The negative impact of the COVID-19 pandemic on student learning and wellbeing globally across different age phases has been well reported (OECD Citation2021). In England, the dominant focus has been on ‘catching up’ on ‘lost learning’ (Newton et al. Citation2021; Rose et al. Citation2021) and addressing the widening achievement gap between students from disadvantaged backgrounds and their peers (Engzell, Frey, and Verhagen Citation2021; Cattan et al. Citation2021). However, schools have also had to handle a mental health emergency on top of a pre-existing mental health crisis (Patalay and Gage Citation2019; TES Citation2021), resulting in wellbeing being the pre-eminent focus for most teachers initially (Moss et al. Citation2021).

In England, the majority of students attend primary school from age 4 to 11, whereupon they transition to secondary school until at least age 16Footnote1 and, given existing research showing how primary to secondary transition is already associated with declines in achievement and engagement and increases in anxiety and depression (Jindal-Snape et al. Citation2020), transitioning students were of particular concern during the COVID-19 pandemic. Protective or risk factors during transition highlighted in Jindal-Snape et al’s review include individual student factors (e.g. emotional resilience, problem solving, organisational and social skills), school organisational aspects, and the degree of support from family members, teachers and both primary and secondary peers. As all three sets of factors (individual, school and social) were adversely affected by COVID-19 restrictions, it was vital to track the resulting impact on transitioning students’ achievement and wellbeing.

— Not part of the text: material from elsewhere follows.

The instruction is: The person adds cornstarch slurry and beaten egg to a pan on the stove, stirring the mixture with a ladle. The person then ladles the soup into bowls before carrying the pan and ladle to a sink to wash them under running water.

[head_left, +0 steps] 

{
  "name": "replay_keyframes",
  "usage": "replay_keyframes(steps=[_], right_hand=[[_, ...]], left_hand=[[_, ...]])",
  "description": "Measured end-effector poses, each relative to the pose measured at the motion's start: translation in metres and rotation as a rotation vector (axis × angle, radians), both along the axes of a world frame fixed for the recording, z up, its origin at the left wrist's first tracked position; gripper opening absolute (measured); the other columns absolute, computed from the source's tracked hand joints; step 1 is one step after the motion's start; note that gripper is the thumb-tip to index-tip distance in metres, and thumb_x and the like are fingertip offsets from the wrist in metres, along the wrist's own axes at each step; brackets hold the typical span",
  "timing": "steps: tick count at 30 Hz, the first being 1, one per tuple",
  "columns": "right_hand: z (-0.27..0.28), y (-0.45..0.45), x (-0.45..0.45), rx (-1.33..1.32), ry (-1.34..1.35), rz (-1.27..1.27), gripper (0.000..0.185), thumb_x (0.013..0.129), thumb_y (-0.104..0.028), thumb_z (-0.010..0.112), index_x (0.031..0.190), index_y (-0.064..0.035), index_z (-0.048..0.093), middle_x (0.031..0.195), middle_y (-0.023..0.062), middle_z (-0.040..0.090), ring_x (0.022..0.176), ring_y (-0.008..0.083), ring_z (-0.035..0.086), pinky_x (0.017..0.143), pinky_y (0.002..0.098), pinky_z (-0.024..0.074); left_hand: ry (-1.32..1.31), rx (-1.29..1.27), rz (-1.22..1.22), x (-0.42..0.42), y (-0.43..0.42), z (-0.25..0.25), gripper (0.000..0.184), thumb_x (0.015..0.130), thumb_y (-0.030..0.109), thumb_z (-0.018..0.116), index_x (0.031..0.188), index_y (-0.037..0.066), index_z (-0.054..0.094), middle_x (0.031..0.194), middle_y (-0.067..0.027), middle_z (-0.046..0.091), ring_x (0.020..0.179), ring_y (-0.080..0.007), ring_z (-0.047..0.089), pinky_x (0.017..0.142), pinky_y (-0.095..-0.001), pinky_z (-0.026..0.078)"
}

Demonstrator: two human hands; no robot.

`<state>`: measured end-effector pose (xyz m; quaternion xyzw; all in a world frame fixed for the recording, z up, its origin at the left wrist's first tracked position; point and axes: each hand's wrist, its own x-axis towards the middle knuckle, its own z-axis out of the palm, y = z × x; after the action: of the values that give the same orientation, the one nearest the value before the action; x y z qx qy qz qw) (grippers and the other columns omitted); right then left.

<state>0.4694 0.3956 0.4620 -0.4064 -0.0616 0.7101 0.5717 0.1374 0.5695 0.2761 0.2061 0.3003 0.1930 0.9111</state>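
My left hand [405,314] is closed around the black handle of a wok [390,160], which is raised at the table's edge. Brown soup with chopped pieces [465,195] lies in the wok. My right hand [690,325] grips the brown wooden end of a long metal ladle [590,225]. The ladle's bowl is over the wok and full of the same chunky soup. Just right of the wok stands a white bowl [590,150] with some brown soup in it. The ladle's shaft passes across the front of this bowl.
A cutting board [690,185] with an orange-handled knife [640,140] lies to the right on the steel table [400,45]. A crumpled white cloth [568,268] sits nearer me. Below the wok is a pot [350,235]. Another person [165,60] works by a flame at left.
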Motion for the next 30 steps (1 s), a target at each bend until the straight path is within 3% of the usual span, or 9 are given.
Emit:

Initial findings from the first two phases of the research study on which this paper draws have highlighted the particularly negative impact which a lack of conclusion to the end of primary school in Year 6 (age 11) and missing standardised attainment tests (SATs) had on transitioning students (Leaton Gray et al. Citation2021) and how they felt they had missed out on many preparatory activities due to schools being shut from March to June 2020 in the first UK-wide ‘lockdown’, while appreciating efforts schools had made. Other studies have confirmed these findings (Ashworth et al., Citation2022; Bagnall et al., Citation2022), particularly the negative impact on social and emotional wellbeing (Nelson, Lynch, and Sharp Citation2021). However, in the present paper we shift our focus more forward to the experiences of these students over their first year in secondary school in Year 7 (age 11–12), during which they also experienced a second comprehensive ‘lockdown’ where schools were once again closed from January to March 2021. We therefore draw on a year’s worth of data with much larger numbers than existing studies, allowing us to see over a longer time frame how some restrictions actually appeared to create opportunities to support transition as well. In particular, we consider the impact of the implementation of government guidance to group students and teachers in ‘bubbles’ of anything from 15 to 150 students, designed to limit mixing and circulation of the virus through separate facilities or timings to use facilities.

Background on school transition, adolescence and time

As noted above, in England, the vast majority of students experience just one major transition during their school career, at age 11, from primary to secondary school. However, due to the long history of decentralisation of school planning and provision in England, there has never been a single universal school model or standard age of transition between schools. Although England’s 1944 Education Act legislated for transfer to secondary school at age 11, no clear logic for this age was provided and there was considerable resistance (Wallace Citation1981), resulting in changes in the 1964 Education act which allowed local authorities to set up or formalise a three-part system, with first, middle and upper schools, meaning students transferred twice – at ages 9 and 13. By the 1970s and 80s, middle school numbers peaked in the thousands, although very few exist still today (Crook Citation2008). Independent and grammar schools also historically often took students at age 12, 13 or 14 and some continue to do so. Despite a recent increase in the number of all-through schools (Price Citation2020), the vast majority of students in England do transfer to their final compulsory school at age 11, in Year 7.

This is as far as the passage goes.